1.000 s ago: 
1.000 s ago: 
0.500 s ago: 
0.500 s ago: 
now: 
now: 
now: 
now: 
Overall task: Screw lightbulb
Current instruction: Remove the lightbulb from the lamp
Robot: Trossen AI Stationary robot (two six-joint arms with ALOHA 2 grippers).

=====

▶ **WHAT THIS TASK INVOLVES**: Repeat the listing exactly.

▶ **TASK ANSWER**:
1.000 s ago: 
1.000 s ago: 
0.500 s ago: 
0.500 s ago: 
now: 
now: 
now: 
now: 
Overall task: Screw lightbulb
Current instruction: Remove the lightbulb from the lamp
Robot: Trossen AI Stationary robot (two six-joint arms with ALOHA 2 grippers).

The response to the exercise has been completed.